**THE DATA:**
_ _ _ _ _ _ _
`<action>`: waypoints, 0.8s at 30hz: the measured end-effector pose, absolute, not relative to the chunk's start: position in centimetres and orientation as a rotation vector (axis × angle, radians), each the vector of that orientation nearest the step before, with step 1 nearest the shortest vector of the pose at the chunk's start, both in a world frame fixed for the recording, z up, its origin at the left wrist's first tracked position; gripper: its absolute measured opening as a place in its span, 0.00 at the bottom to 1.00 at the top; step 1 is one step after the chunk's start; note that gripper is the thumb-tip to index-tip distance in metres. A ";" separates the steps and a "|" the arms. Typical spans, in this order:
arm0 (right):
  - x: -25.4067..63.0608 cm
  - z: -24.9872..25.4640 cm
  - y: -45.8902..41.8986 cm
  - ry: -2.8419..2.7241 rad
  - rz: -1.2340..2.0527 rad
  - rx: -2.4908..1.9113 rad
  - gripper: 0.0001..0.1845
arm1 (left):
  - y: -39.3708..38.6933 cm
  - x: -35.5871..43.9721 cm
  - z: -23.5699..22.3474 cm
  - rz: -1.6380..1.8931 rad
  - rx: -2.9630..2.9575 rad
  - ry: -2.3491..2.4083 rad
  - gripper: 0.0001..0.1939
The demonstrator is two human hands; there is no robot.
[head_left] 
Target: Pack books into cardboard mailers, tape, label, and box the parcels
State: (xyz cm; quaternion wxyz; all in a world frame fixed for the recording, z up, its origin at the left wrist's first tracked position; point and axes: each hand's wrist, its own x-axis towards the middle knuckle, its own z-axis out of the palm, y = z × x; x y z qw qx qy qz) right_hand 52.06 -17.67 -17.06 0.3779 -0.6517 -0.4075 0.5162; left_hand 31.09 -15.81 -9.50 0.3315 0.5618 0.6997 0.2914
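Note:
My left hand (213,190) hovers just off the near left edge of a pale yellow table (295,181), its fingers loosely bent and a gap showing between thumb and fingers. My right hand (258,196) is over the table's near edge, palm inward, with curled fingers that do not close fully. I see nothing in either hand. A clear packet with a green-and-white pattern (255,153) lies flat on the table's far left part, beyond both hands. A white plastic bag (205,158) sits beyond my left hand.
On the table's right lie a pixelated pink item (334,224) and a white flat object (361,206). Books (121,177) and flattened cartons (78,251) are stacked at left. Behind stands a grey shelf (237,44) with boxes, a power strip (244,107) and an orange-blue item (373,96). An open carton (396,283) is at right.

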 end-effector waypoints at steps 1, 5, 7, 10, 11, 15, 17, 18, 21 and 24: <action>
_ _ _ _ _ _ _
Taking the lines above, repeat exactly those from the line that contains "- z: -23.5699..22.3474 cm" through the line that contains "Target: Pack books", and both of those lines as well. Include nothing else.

  - z: -23.5699..22.3474 cm
  - rz: -1.6380..1.8931 rad
  - rx: -2.9630..2.9575 rad
  - ry: -2.3491..2.4083 rad
  - gripper: 0.0001..0.1939
The demonstrator is two human hands; there is no robot.
[head_left] 
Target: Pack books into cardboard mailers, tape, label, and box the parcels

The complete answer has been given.